Krasimir Zahov

Personal information
- Full name: Krasimir Zahov
- Nickname: Krasi
- National team: Bulgaria
- Born: 2 December 1978 (age 47) Pazardzhik, Bulgaria
- Height: 1.76 m (5 ft 9 in)
- Weight: 72 kg (159 lb)

Sport
- Sport: Swimming
- Strokes: Breaststroke
- Club: Slavia Swimming Club
- Coach: Lazar Kamenov

= Krasimir Zahov =

Bulgarian swimmer

Krasimir Zahov (Красимир Захов) (born 2 December 1978) is a Bulgarian former swimmer, who specialized in breaststroke events.
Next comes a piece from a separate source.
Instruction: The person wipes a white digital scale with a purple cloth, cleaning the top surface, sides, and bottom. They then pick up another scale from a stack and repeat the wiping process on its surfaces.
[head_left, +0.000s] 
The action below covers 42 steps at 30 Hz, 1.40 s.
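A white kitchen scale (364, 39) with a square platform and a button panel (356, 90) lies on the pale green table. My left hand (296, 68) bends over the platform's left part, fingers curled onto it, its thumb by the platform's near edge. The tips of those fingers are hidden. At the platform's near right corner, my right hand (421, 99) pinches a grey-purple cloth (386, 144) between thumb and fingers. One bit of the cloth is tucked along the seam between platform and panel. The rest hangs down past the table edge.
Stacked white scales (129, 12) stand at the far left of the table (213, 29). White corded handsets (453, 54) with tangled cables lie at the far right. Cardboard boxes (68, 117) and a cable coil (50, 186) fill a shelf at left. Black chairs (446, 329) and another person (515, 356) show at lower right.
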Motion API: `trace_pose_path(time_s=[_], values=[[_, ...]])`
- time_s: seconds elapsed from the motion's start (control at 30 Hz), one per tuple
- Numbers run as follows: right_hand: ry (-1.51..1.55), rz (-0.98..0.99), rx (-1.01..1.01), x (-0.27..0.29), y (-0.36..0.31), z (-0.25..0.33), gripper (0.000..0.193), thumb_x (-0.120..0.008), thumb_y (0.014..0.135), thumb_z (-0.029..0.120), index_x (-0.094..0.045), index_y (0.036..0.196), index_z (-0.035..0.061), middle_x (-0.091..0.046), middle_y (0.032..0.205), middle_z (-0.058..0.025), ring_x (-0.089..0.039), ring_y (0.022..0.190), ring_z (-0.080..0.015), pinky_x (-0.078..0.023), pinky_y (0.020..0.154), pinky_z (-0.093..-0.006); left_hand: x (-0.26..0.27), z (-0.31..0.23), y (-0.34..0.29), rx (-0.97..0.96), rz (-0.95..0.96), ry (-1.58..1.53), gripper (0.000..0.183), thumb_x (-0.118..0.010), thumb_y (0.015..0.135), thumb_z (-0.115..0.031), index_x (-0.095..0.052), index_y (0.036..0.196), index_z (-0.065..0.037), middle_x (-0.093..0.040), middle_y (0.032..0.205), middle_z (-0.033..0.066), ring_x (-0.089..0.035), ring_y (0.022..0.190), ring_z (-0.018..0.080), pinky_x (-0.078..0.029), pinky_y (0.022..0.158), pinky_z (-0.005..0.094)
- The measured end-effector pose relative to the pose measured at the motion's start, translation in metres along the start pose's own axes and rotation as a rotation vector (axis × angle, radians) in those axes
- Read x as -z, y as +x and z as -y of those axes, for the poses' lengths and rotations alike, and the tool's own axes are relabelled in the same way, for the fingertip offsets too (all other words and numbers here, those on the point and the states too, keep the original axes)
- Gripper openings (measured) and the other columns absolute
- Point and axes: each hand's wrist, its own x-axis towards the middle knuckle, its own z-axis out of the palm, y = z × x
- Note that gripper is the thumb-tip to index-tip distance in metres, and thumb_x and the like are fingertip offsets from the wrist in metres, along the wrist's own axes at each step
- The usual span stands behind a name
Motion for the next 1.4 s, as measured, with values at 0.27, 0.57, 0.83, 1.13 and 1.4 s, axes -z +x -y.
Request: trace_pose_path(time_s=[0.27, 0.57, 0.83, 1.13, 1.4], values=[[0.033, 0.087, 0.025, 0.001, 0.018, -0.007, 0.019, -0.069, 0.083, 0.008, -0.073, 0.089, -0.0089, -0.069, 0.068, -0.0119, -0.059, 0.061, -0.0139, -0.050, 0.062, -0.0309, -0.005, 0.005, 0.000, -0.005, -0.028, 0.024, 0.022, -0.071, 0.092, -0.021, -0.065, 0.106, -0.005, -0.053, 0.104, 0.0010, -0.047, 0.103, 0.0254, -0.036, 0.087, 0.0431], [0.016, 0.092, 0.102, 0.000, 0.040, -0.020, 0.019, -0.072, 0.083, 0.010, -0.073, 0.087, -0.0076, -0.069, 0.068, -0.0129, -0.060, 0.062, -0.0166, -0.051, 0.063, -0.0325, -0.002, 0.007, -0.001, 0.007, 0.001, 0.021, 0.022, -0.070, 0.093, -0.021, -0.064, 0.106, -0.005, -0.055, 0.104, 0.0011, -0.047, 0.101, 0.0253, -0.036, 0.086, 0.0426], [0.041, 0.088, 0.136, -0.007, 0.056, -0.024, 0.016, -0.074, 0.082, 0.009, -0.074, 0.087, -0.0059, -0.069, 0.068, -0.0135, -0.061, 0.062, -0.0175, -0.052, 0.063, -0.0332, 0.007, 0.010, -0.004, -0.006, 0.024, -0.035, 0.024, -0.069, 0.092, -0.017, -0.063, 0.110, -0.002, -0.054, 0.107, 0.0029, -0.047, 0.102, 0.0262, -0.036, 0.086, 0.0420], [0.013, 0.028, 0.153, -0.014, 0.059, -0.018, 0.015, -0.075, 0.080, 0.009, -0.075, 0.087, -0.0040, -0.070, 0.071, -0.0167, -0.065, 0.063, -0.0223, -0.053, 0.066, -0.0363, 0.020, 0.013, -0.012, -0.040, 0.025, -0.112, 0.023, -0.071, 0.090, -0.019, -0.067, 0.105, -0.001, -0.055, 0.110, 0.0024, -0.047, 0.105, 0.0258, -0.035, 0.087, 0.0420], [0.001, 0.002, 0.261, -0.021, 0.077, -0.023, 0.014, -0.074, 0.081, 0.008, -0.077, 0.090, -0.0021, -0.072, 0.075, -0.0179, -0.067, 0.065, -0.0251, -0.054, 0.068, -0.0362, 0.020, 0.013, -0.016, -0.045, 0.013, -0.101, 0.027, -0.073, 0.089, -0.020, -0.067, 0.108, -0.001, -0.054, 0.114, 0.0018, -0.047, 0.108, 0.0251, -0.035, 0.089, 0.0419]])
He represented his nation Bulgaria at the 2000 Summer Olympics, and also held Bulgarian records in the 50 and 200 m breaststroke, until they were eventually broken by Mihail Alexandrov. Before he retired from swimming in 2001, Zahov played and trained for Slavia Swimming Club in Sofia under his personal coach Lazar Kamenov.

Zahov competed only in the men's 100 m breaststroke at the 2000 Summer Olympics in Sydney. He achieved a FINA B-cut of 1:05.60 from the European Championships in Helsinki, Finland . He challenged seven other swimmers in heat three, including three-time Olympian Jorg Lindemeier of Namibia. He saved a seventh spot over Turkey's Hakan Kiper by 0.37 of a second in 1:07.09. Zahov failed to advance into the semifinals, as he placed fifty-eighth overall on the first day of prelims.

Zahov is currently working as a head coach for Pluven Sprint Swimming Club in Sofia.